I’ll admit I never thought I’d look into the living room and see my four-year-old on the couch with his own, portable video game device. Both of my children have been born into the “screens are trouble” generation, and I’ve taken that to heart. I tried – partly unsuccessfully – to limit screen time, whether that’s television, phones, tablets, you name it. But the reality is we live in a screen-driven world.

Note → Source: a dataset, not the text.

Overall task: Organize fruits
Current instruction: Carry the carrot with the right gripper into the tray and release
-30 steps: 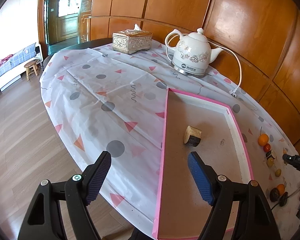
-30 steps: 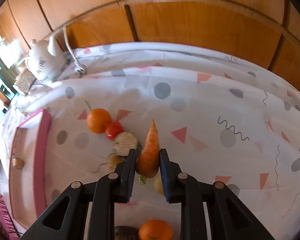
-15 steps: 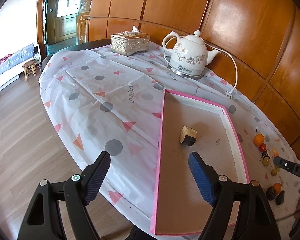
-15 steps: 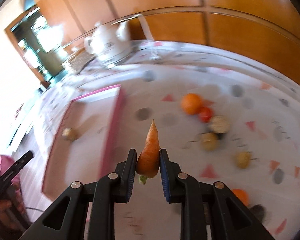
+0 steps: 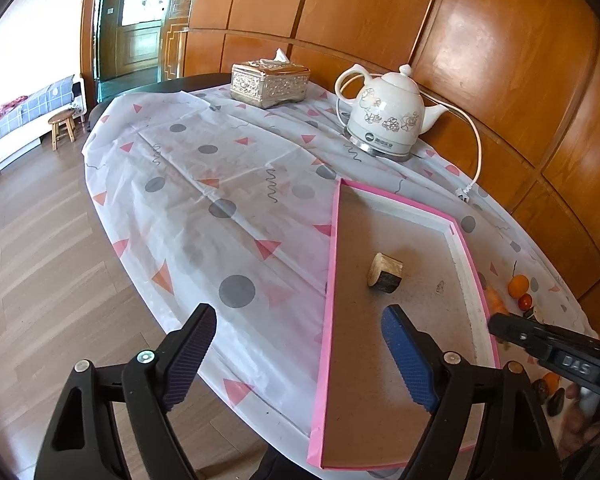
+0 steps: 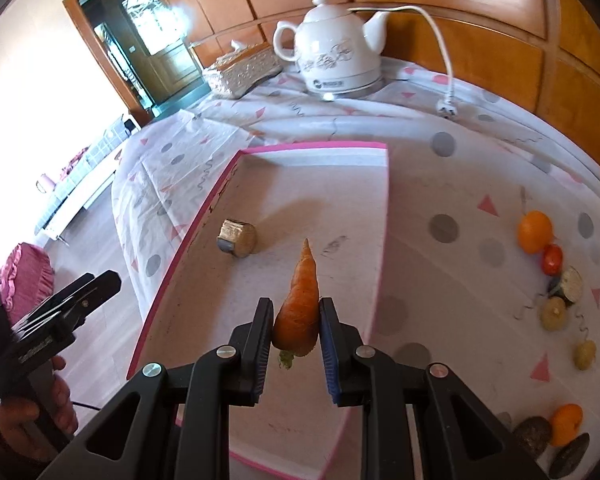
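My right gripper (image 6: 296, 326) is shut on an orange carrot (image 6: 300, 304), tip forward, held above the pink-rimmed tray (image 6: 382, 216). The tray (image 5: 332, 264) holds one brown cut piece (image 6: 238, 237), also seen in the left wrist view (image 5: 385, 273). My left gripper (image 5: 296, 354) is open and empty over the tray's left rim near the table's front edge. Loose fruits lie right of the tray: an orange (image 6: 534, 231), a red tomato (image 6: 553, 259), small yellowish pieces (image 6: 554, 312) and another orange (image 6: 566, 418) beside dark pieces (image 6: 534, 436). The right gripper shows in the left wrist view (image 5: 500, 326).
A white kettle (image 5: 386, 120) with a cord and loose plug (image 5: 464, 196) stands at the back. A silver tissue box (image 5: 270, 82) stands behind left. The patterned tablecloth (image 5: 204, 184) covers the table. Wood wall panels run close behind.
My right gripper has carried the carrot left from the fruit pile to above the tray. The left gripper has drawn back slightly and stays open.
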Demonstrator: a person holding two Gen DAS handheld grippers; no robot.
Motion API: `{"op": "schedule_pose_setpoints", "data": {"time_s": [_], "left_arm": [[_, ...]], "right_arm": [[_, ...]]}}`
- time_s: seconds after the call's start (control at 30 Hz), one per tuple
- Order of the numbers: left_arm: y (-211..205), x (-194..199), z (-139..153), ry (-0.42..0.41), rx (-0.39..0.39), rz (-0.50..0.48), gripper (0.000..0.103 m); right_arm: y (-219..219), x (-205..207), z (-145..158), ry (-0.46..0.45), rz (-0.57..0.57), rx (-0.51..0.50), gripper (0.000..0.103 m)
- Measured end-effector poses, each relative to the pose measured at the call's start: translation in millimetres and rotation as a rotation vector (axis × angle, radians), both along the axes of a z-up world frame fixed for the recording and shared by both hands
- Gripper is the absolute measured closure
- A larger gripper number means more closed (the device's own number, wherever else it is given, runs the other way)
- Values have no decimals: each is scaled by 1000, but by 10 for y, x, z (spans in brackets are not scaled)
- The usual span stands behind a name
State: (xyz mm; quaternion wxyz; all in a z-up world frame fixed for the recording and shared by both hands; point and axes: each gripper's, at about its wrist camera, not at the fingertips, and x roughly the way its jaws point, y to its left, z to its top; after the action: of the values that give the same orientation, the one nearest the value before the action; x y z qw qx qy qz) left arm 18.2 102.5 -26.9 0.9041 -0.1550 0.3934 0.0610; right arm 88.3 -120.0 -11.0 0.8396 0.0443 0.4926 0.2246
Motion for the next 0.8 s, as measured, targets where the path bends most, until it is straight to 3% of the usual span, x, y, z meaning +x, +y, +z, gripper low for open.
{"op": "schedule_pose_setpoints", "data": {"time_s": [0.37,0.8], "left_arm": [[96,1,-44,14,-15,19,18],[80,9,-45,17,-24,11,18]], "right_arm": [[338,297,-150,11,-12,-81,75],[-129,-41,69,-73,-104,-118,70]]}}
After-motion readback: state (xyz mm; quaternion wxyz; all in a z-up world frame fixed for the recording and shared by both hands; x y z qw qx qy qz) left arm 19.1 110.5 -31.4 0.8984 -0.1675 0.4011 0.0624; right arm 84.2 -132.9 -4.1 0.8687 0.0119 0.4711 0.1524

So when my kid became enamored with watching “Mario Odyssey” on YouTube, I realized I needed (and sort of wanted!) to change my tune – specifically around video gaming. I have incredibly fond memories of playing video games as a kid, and I don’t want to deny my child of that joy because of my societally-imposed fears. About three months ago we bought a Nintendo Switch and have offered our son opportunities to play every day since. Much to my surprise, I’ve witnessed far more positive outcomes from having this console in our home than I ever imagined.
Failing And Perseverance
There is nothing like a big GAME OVER scroll across the screen to incite some feelings of defeat, but what an opportunity for learning. After this relatively devastating message pops up, I’ve seen my son’s head drop for a few seconds and then slowly rise in preparation to give the game another go. Does he have success the next attempt? Sometimes but not always. He is learning to fail. But more importantly, he is learning – in the most low stakes of situations – to decide if he wants to give it another go again or take a break. He has learned that he can fail and always come back.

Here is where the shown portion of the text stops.